Воспоминания о моей жизни (Кирико) - страница 32

(я сознательно использую это точное немецкое слово, определяющее состояние, которое по-итальянски можно назвать моральной атмосферой). Эта поэзия, повторяю, порождена моральной атмосферой осеннего полдня, когда небо ясное, а солнце находится ниже, чем летом, отчего тени выглядят длиннее. Эту исключительную атмосферу можно ощутить (правда, для этого необходимо обладать моими исключительными способностями) в ряде итальянских и прочих средиземноморских городов, таких как Генуя или Ницца. В Италии этот исключительный феномен проявляется в Турине. Все эти прекрасные вещи я пытался растолковать Курту Гарцу; он очень внимательно слушал меня, прилагая огромные усилия, чтобы вникнуть в это, морщил лоб, смотрел в пол, но, как я догадывался, ничего не понимал и не поймет никогда.
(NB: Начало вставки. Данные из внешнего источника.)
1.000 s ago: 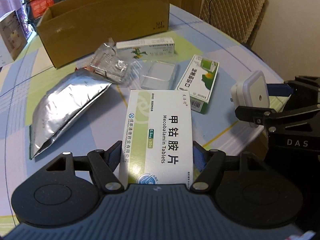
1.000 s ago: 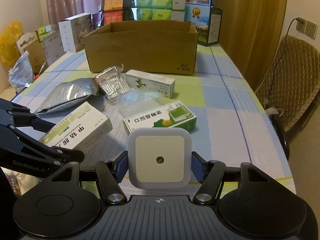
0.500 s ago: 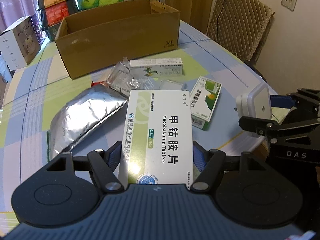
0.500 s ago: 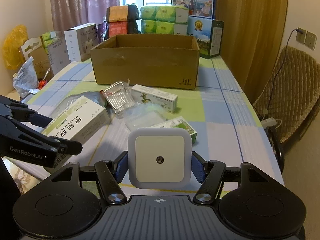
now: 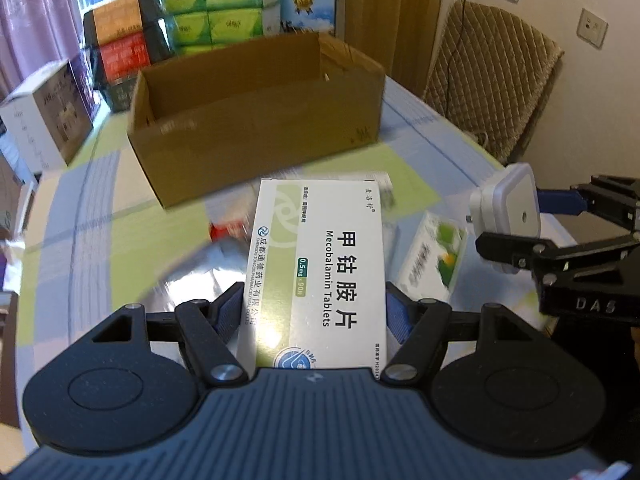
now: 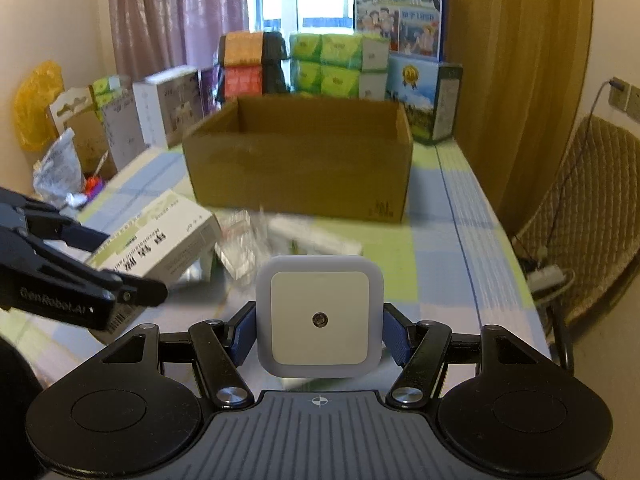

Однажды ранним утром, когда я был еще в постели, Курт вошел в комнату, где я жил, служившую мне также мастерской. На полу, прислоненной к стене, стояла картина, которую я принес из Академии. На ней изображен был обнаженный мужчина, а у ног его располагался щит с лежащим на нем мечом. Курт долго и внимательно рассматривал полотно, и я подумал, что он проявляет интерес к моей живописи и достигнутым мною в Академии успехам. Он тем временем в странной манере, бессвязно, как это делают сегодня критики искусства и интеллектуалы, принялся рассуждать об античных боях, описанных Гомером; он говорил мне, что хотел бы оказаться воином того времени и броситься, вооружившись щитом и мечом, в самую гущу сражения и пасть под ударами. Хриплым голосом он стал декламировать строки Шиллера:

Will sich Hektor ewig von mir wenden,
Wo Achill mit den unnahbarn Händen
Dem Patroklus schrecklich Opfer bringt?>{7}

Видя, что его возбуждение возрастает, намереваясь успокоить его, я предложил ему составить мне компанию и прогуляться за город. Я быстро оделся, и мы вышли на улицу, улицы и крыши были белыми от снега. Мы миновали пригород и оказались в сельской местности. В каком-то месте на обочине дороги мы увидели фургон, загруженный огромными чугунными трубами. Под их чрезмерным весом задние колеса фургона увязли в грязи, и все усилия понукаемых возчиками лошадей сдвинуть повозку с места оставались тщетными. Мой приятель остановился и стал наблюдать за сценой с тем же вниманием, с каким чуть раньше разглядывал в моей комнате обнаженного воина. В какой-то момент, продолжая пристально смотреть на фургон, он схватил меня за запястье, крепко сжал его и тихо произнес: «Смотри, колеса фургона застряли в земле, большой вес препятствует их движению, так и мой рассудок, он подобен этим колесам».